LPH: Aliran Positivisme Hukum


Positivisme hukum dalam definisinya dimaknai sebagai norma-norma positif dalam sistem perundang-undangan. Dari segi ontologinya, pemaknaan demikiran mencerminkan penggabungan antara idealisme dan materialisme sebagaimana telah saya posting beberapa waktu lalu.
Hukum adalah kehendak penguasa bukanlah omong kosong semata sehingga hal tersebut kemudian ditentang oleh Kelsen dalam teorinya yaitu hukum murni dimana hukum itu harus bersih dari  berbagai pengaruh baiki itu agama, budaya, politik dan lain sebagainya . Hukum merupakan sekumpulan norma yang terssusun secara sistematis dan menjadi rumusan yang bermaksa, karena ia menjadi sumber kegiatan penemuan hukum oleh para pengemban hukum. Muatan rumusan yang bermaksa tersebut, didapat dengan melakukan pendekatan idealisme dan materialisme dan diolah dengan aspek epistemologis rasionalisme.
Berbeda dengan aliran hukum kodrat yang sibuk mempermasalahkan validasi hukum buatan manusia.

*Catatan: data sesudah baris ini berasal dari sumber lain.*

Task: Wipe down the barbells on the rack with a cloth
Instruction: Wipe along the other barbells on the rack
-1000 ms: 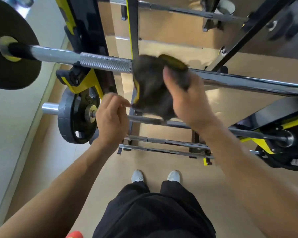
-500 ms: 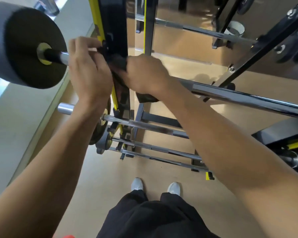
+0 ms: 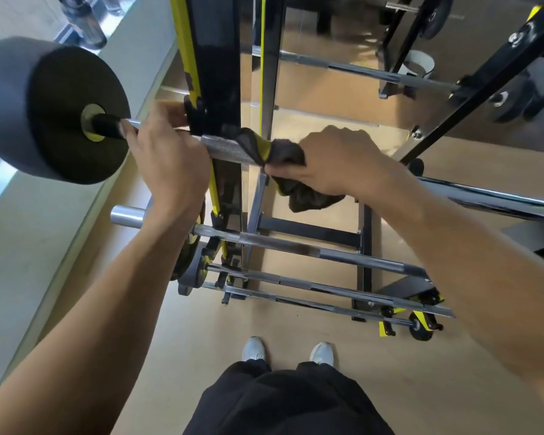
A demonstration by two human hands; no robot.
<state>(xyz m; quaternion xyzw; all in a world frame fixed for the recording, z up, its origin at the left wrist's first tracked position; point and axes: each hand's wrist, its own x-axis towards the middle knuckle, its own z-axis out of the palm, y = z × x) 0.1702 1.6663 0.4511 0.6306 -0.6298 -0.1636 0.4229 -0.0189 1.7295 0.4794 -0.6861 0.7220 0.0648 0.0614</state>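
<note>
The top barbell (image 3: 490,199) runs across the black and yellow rack (image 3: 220,73), with a knurled section (image 3: 223,149) near the upright. My right hand (image 3: 336,161) grips a dark cloth with a yellow edge (image 3: 283,155), wrapped around that bar just right of the upright. My left hand (image 3: 167,158) is closed around the same bar left of the knurling, beside the big black weight plate (image 3: 51,108). Below hang a second barbell (image 3: 311,249) and two thinner bars (image 3: 296,287).
A raised grey ledge (image 3: 29,246) borders the wooden floor on the left. Small plates (image 3: 192,268) sit on the lower bars' left ends. A mirror behind the rack shows more racks. My shoes (image 3: 255,350) stand close to the rack base.
My right hand has slid the cloth rightward along the top bar, uncovering the knurled section. My left hand has shifted down onto the bar near the plate; the view has tilted.
</note>
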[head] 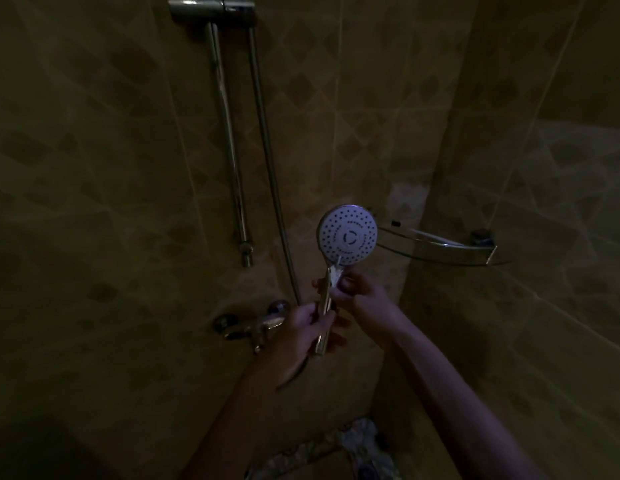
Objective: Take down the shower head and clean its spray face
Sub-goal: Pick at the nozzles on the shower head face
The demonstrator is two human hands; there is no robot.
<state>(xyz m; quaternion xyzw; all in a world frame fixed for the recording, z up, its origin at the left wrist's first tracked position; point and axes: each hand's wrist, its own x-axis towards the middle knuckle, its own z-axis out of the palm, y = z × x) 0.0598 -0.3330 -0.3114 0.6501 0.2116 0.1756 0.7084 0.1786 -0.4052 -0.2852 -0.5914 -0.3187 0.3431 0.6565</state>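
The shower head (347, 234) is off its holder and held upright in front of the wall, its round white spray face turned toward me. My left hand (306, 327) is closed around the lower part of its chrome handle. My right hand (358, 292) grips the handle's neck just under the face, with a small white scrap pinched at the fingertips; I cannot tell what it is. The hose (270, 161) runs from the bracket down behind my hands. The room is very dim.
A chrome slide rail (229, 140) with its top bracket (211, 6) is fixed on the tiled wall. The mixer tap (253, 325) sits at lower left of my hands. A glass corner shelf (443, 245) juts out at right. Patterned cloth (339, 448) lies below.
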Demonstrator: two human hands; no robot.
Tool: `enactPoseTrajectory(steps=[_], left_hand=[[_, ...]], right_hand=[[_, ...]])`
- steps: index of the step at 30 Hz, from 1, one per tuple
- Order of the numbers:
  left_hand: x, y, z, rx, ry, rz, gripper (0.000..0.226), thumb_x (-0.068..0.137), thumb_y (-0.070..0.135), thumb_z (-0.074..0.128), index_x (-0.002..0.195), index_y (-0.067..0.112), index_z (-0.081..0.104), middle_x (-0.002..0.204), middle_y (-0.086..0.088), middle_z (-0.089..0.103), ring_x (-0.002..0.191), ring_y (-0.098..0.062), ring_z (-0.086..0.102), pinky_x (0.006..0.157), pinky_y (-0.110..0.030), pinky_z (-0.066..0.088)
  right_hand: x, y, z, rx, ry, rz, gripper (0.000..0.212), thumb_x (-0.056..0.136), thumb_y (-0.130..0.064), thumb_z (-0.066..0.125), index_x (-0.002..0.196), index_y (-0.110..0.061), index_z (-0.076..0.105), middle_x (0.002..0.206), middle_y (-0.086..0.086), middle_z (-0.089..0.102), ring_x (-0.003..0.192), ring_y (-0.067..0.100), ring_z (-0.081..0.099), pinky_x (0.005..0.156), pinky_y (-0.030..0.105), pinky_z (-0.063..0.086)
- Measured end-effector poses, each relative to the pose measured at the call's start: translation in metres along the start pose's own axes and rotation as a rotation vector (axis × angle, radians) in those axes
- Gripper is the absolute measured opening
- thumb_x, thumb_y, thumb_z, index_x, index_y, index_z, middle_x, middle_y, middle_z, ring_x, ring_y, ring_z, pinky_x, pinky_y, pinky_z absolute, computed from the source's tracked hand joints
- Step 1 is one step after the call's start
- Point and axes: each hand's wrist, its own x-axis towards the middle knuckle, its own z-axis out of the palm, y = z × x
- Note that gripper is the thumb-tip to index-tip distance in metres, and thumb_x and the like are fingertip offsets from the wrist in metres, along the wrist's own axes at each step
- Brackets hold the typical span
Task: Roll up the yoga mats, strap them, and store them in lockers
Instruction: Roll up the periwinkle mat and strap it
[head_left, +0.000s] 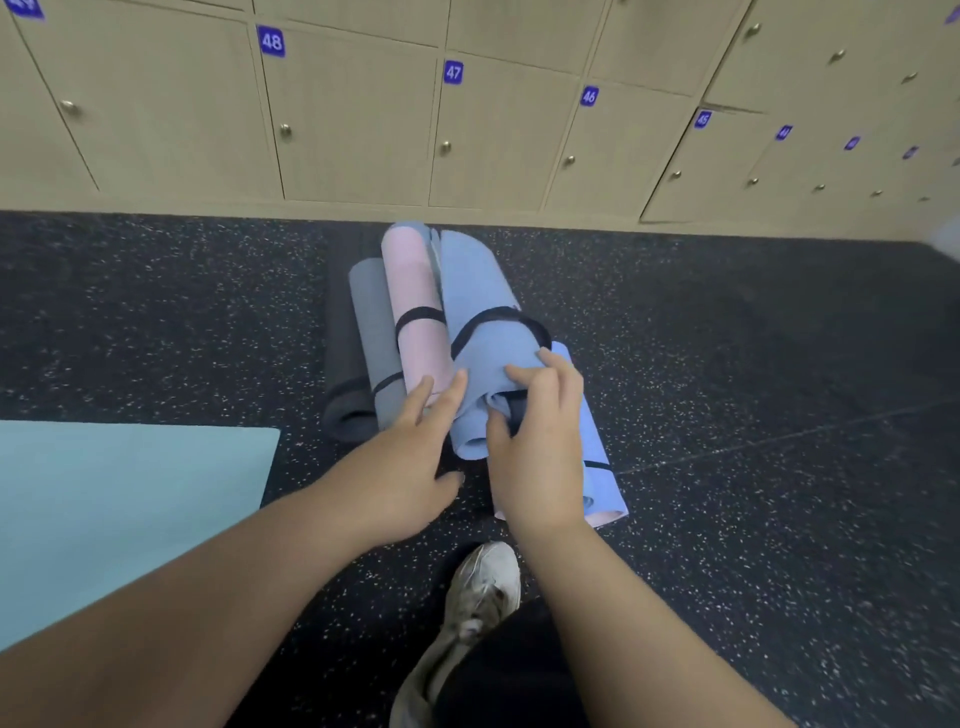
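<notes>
Several rolled yoga mats lie side by side on the dark floor below the lockers: a black mat (343, 332), a grey mat (375, 332), a pink mat (415, 291) with a black strap, and a blue mat (478, 291) with a black strap (498, 315) around its middle. My right hand (537, 441) grips the near end of the blue roll, thumb inside the opening. My left hand (410, 467) rests with straight fingers against the blue roll's left side. Another blue roll (597, 457) lies under my right hand.
A light teal mat (119, 499) lies unrolled flat at the left. Wooden lockers (353, 119) numbered 48, 47, 46 stand shut along the wall. My shoe (485, 582) is planted on the speckled floor (753, 389) just behind the rolls.
</notes>
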Motion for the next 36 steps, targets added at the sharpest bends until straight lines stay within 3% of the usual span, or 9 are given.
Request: enactPoseTrajectory(steps=[3,6,11,16,21,25,30,33,36], left_hand=[[0.022,-0.013,0.011,0.017,-0.051,-0.001,0.088,0.097,0.035,0.049,0.139,0.05,-0.026,0.158,0.01,-0.02,0.129,-0.022,0.044,0.096,-0.034,0.044],[0.039,-0.027,0.032,0.017,-0.104,-0.031,0.081,0.098,0.037,0.046,0.144,0.049,-0.019,0.159,0.007,-0.011,0.128,-0.024,0.045,0.1,-0.039,0.044],[0.061,-0.047,0.066,0.139,-0.266,-0.097,0.078,0.098,0.035,0.046,0.147,0.045,-0.014,0.16,-0.001,-0.014,0.146,-0.027,0.014,0.112,-0.046,0.031],[0.08,-0.07,0.07,0.249,-0.281,-0.134,0.073,0.1,0.031,0.044,0.153,0.033,-0.006,0.16,-0.006,-0.01,0.148,-0.026,-0.008,0.118,-0.048,0.016],[0.081,-0.083,0.071,0.244,-0.285,-0.199,0.072,0.1,0.031,0.043,0.153,0.032,-0.006,0.161,-0.006,-0.009,0.148,-0.025,-0.007,0.118,-0.047,0.017],[0.074,-0.085,0.069,0.265,-0.279,-0.185,0.07,0.1,0.03,0.042,0.153,0.032,-0.005,0.161,-0.005,-0.009,0.148,-0.025,-0.008,0.116,-0.047,0.017],[0.06,-0.099,0.06,0.291,-0.217,-0.164,0.069,0.1,0.028,0.042,0.153,0.031,-0.002,0.161,-0.004,-0.006,0.148,-0.024,-0.009,0.117,-0.046,0.015],[0.05,-0.115,0.052,0.305,-0.205,-0.186,0.069,0.1,0.028,0.042,0.153,0.031,-0.002,0.161,-0.004,-0.006,0.148,-0.025,-0.008,0.117,-0.046,0.015],[0.039,-0.134,0.046,0.315,-0.212,-0.22,0.07,0.1,0.027,0.042,0.153,0.031,-0.002,0.161,-0.004,-0.006,0.148,-0.025,-0.008,0.119,-0.046,0.015]], right_hand=[[0.024,0.025,0.013,-0.048,-0.049,-0.001,0.027,0.089,-0.003,0.059,0.115,-0.008,0.053,0.146,0.005,0.028,0.128,0.025,0.041,0.093,0.025,0.04],[0.035,0.061,0.033,-0.174,-0.182,-0.002,0.03,0.088,-0.002,0.059,0.117,-0.007,0.051,0.145,0.009,0.029,0.125,0.028,0.043,0.094,0.035,0.044],[0.03,0.1,0.066,-0.326,-0.33,0.099,0.035,0.087,-0.008,0.061,0.117,-0.01,0.045,0.139,0.007,0.029,0.108,0.031,0.05,0.075,0.036,0.044],[0.042,0.115,0.084,-0.402,-0.325,0.065,0.041,0.084,0.003,0.055,0.121,-0.011,0.044,0.143,0.007,0.029,0.113,0.031,0.044,0.074,0.031,0.037],[0.051,0.121,0.084,-0.373,-0.378,0.039,0.039,0.082,-0.003,0.06,0.118,-0.008,0.046,0.145,0.012,0.028,0.124,0.034,0.039,0.092,0.04,0.041],[0.041,0.11,0.085,-0.574,-0.436,0.029,0.054,0.083,-0.022,0.067,0.129,-0.014,0.04,0.152,0.008,0.018,0.145,0.031,0.007,0.113,0.052,0.017],[0.018,0.09,0.09,-0.688,-0.481,-0.047,0.055,0.09,-0.024,0.058,0.139,-0.015,0.032,0.157,0.008,0.006,0.146,0.028,-0.009,0.114,0.056,0.0],[0.009,0.082,0.1,-0.686,-0.455,-0.039,0.054,0.087,-0.015,0.057,0.137,-0.012,0.037,0.157,0.01,0.013,0.147,0.031,-0.005,0.113,0.059,0.001],[-0.002,0.07,0.114,-0.722,-0.453,-0.099,0.06,0.065,-0.007,0.074,0.12,-0.01,0.051,0.145,0.017,0.04,0.141,0.04,0.026,0.105,0.067,0.022]])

Dalam positivisme hukum, aktivitas yang dilakukan justru diturunkan kepada permasalahan yang lebih konkret. Masalah validasi tetap diperhatikan, namun tetapi standar regulasi yang dijadikan acuan ialah norma-norma hukum. Logikanya, norma hukum hanya mungkin diuji dengan norma hukum pula, bukan dengan norma non-hukum. Singkatnya, jika aliran hukum kodrat memiliki kekuatan argument pada wacana validasi hukum buatan manusia, maka kekuatan argument positivisme hukum terletak pada penerapan struktur norma positif ke dalam kasus-kasus konkret.
Positivisme hukum sendiri pernah menjawab pertanyaan mengenai tata cara memvalidasi hukum positif. Hans Kelsen dinilai telah berhasil dengan membuat sistem hirarki dari norma-norma positif dengan teori Grundnorm yang kemudian konsep tersebut diambil alih oleh muridnya, yaitu Hans Nawiasky dengan teori Staatsfundamentalnorm. Kemudian masalah timbul ketika mereka memperkenalkan mengenai norma dasar yang sifatnya abstrak yang merupakan lahan penelitian aliran hukum kodrat,masalah tersebut terlihat dalam sistem hierarki yang dibuat bertingkat-tingkat dan sampailah kepada puncaknya yaitu norma dasar yang menhakibatkan norma dasar tersebut berada pada tingkat abstraksi tertinggi yang bermain di wilayah antar hukum dan moral.
Namun, karena positivisme hukum dengan tegas berusaha menghilangkan unsur-unsur abstrak yang akan berujung pada aliran hukum kodrat lagi, maka positivisme hukum menghilangkan persyaratan koneksitas antara hukum dan moral. Hal ini mengakibatkan ranah aksiologis aliran ini hanya terbatas pada pencapaian kepastian hukum. Kepastian hukum ini selanjutnya diambil dari sumber formal hukum. Asas legalitas sebagaimana berbunyi “nullum delictum nulla poena sine previa legi ponelli” merupakan roh dari upaya pengejaran kepastian hukum tersebut.